_Exercise brief_: Down to the last line, reproduce the data that follows, but skip the pictures.

_Exercise data_:
========================================================================

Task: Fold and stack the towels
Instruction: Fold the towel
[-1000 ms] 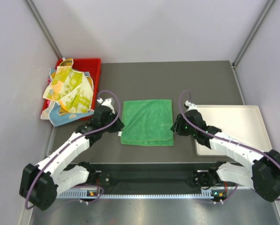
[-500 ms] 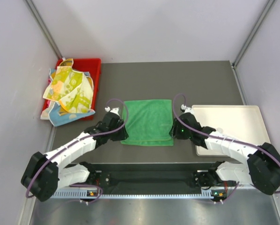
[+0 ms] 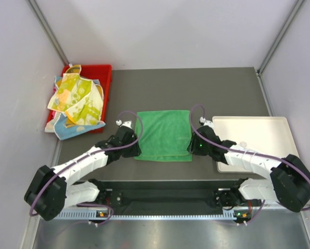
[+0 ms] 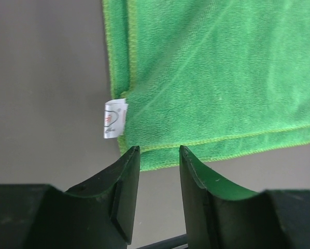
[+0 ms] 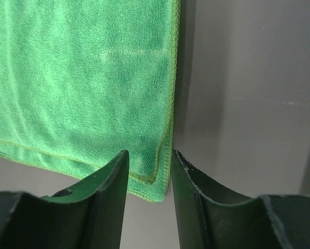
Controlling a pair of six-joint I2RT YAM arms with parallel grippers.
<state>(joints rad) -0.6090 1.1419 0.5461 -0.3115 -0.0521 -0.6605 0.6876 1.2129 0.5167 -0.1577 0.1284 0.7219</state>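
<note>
A plain green towel (image 3: pixel 163 135) lies flat, folded once, on the dark table between the arms. My left gripper (image 3: pixel 136 150) is open at the towel's near left corner; in the left wrist view (image 4: pixel 159 153) its jaws straddle the towel's near edge (image 4: pixel 196 150) beside a white label (image 4: pixel 115 118). My right gripper (image 3: pixel 192 149) is open at the near right corner; in the right wrist view (image 5: pixel 150 155) the jaws straddle the towel corner (image 5: pixel 155 179). Other towels, yellow patterned (image 3: pixel 76 98) and light blue (image 3: pixel 72 129), lie heaped in the red bin.
The red bin (image 3: pixel 104 83) stands at the far left with cloths spilling over its near edge. A white flat tray (image 3: pixel 258 137) lies at the right, partly under my right arm. Grey walls enclose the table on three sides.
Both grippers have moved inward and toward the near edge, from beside the towel's sides to its two near corners. The towel has not moved.
</note>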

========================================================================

_Expected answer_:
Task: Fold and stack the towels
Instruction: Fold the towel
[-1000 ms] 
[-500 ms] 
[+0 ms] 
[+0 ms] 
[+0 ms] 
Controlling a pair of six-joint I2RT YAM arms with parallel grippers.
<state>(joints rad) -0.6090 1.1419 0.5461 -0.3115 -0.0521 -0.6605 0.6876 1.2129 0.5167 -0.1577 0.1284 0.7219</state>
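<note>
A plain green towel (image 3: pixel 163 135) lies flat, folded once, on the dark table between the arms. My left gripper (image 3: pixel 136 150) is open at the towel's near left corner; in the left wrist view (image 4: pixel 159 153) its jaws straddle the towel's near edge (image 4: pixel 196 150) beside a white label (image 4: pixel 115 118). My right gripper (image 3: pixel 192 149) is open at the near right corner; in the right wrist view (image 5: pixel 150 155) the jaws straddle the towel corner (image 5: pixel 155 179). Other towels, yellow patterned (image 3: pixel 76 98) and light blue (image 3: pixel 72 129), lie heaped in the red bin.
The red bin (image 3: pixel 104 83) stands at the far left with cloths spilling over its near edge. A white flat tray (image 3: pixel 258 137) lies at the right, partly under my right arm. Grey walls enclose the table on three sides.
Both grippers have moved inward and toward the near edge, from beside the towel's sides to its two near corners. The towel has not moved.
</note>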

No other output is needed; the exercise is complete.